■ **What is needed**:
In your answer, copy every entry that follows exactly.

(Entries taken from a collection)
********
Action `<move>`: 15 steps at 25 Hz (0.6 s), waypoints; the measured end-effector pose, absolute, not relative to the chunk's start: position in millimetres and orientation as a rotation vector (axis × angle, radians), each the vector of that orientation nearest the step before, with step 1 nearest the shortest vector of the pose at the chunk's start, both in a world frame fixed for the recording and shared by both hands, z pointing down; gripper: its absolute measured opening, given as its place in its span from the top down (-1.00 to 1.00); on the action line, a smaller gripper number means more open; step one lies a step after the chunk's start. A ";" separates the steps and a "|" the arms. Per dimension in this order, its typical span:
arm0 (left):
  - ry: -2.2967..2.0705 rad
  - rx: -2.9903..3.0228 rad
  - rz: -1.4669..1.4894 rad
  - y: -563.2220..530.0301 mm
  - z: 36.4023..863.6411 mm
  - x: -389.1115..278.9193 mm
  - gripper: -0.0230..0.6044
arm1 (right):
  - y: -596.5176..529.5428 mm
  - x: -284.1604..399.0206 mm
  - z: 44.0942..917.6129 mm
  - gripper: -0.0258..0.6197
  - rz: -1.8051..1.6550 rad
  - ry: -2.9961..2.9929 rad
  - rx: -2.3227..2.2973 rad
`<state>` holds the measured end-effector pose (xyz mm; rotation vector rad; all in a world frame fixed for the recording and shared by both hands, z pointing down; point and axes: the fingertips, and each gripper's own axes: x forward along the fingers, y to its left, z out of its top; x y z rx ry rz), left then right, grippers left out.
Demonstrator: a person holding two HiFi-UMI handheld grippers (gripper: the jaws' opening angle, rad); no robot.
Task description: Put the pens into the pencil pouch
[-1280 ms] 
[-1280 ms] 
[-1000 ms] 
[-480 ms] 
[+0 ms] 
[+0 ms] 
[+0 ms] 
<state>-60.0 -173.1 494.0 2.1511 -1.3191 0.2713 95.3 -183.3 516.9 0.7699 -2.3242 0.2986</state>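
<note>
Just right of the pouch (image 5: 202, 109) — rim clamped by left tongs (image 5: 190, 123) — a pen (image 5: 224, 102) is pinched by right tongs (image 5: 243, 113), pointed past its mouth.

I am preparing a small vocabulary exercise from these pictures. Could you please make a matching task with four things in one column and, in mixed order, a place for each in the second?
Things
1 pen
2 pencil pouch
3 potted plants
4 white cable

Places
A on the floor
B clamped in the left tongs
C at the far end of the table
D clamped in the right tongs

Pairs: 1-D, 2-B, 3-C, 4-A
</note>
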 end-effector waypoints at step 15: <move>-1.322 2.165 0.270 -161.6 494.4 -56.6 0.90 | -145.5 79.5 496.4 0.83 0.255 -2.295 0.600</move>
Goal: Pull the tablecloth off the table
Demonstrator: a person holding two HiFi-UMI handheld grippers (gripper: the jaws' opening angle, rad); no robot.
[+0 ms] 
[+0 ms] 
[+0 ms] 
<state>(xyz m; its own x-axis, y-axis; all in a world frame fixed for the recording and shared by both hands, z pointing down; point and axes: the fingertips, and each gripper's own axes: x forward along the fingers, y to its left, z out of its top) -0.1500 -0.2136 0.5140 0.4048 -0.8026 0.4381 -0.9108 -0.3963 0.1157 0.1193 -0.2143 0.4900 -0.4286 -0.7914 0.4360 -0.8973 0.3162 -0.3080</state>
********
■ **Answer space**:
Action `<move>`: 15 steps at 25 Hz (0.6 s), waypoints; the measured end-effector pose, absolute, not relative to the chunk's start: position in millimetres and orientation as a rotation vector (axis × angle, radians), each the vector of that orientation nearest the step before, with step 1 nearest the shortest vector of the pose at the chunk's start, both in a world frame fixed for the recording and shared by both hands, z pointing down; gripper: its absolute measured opening, given as its place in its span from the top down (-1.00 to 1.00); on the action line, a smaller gripper number means more open; step one lies a step after the chunk's start. A ";" separates the steps and a "|" the arms. Per dimension in this order, its typical span:
arm0 (left):
  - ry: -2.2967..2.0705 rad
  - rx: -2.9903..3.0228 rad
  - rz: -1.4669..1.4894 rad
  - y: -563.2220..530.0301 mm
  - z: 36.4023..863.6411 mm
  - x: -389.1115..278.9193 mm
  - gripper: -0.0230..0.6044
arm1 (right):
  - y: -596.5176..529.5428 mm
  - x: -284.1604..399.0206 mm
  - z: 44.0942..917.6129 mm
  - gripper: -0.0258..0.6197
  - rz: -1.8051..1.6550 rad
  - ry: -2.9961..2.9929 rad
  - rx: -2.3227..2.2973 rad
`<state>` holds the measured end-effector pose (xyz mm; rotation vector rad; all in a world frame fixed for the recording and shared by both hands, z pointing down; point and axes: the fingertips, and each gripper's own axes: x forward along the fingers, y to its left, z out of its top; x y z rx ry rz), left then right, grippers left out.
Demonstrator: a person holding two HiFi-UMI handheld grippers (gripper: the jaws' opening angle, rad); no robot.
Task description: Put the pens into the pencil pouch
[-1280 ms] 
[-1280 ms] 
[-1000 ms] 
[-480 ms] 
[+0 ms] 
[+0 ms] 
[+0 ms] 
<state>-60.0 -173.1 494.0 2.1511 -1.3191 0.2713 95.3 -183.3 516.9 0.7699 -2.3242 0.2986</state>
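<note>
Just right of the pouch (image 5: 202, 109) — rim clamped by left tongs (image 5: 190, 123) — a pen (image 5: 224, 102) is pinched by right tongs (image 5: 243, 113), pointed past its mouth.

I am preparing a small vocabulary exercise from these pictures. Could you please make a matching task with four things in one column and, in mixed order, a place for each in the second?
Things
1 pen
2 pencil pouch
3 potted plants
4 white cable

Places
A on the floor
B clamped in the left tongs
C at the far end of the table
D clamped in the right tongs

Pairs: 1-D, 2-B, 3-C, 4-A
</note>
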 end-effector waypoints at step 15: <move>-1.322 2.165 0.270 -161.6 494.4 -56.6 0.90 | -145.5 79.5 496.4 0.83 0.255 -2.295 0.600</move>
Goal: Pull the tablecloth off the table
Demonstrator: a person holding two HiFi-UMI handheld grippers (gripper: the jaws' opening angle, rad); no robot.
[+0 ms] 
[+0 ms] 
[+0 ms] 
<state>(xyz m; its own x-axis, y-axis; all in a world frame fixed for the recording and shared by both hands, z pointing down; point and axes: the fingertips, and each gripper's own axes: x forward along the fingers, y to its left, z out of its top) -0.1500 -0.2136 0.5140 0.4048 -0.8026 0.4381 -0.9108 -0.3963 0.1157 0.1193 -0.2143 0.4900 -0.4286 -0.7914 0.4360 -0.8973 0.3162 -0.3080</state>

The requested output has been produced.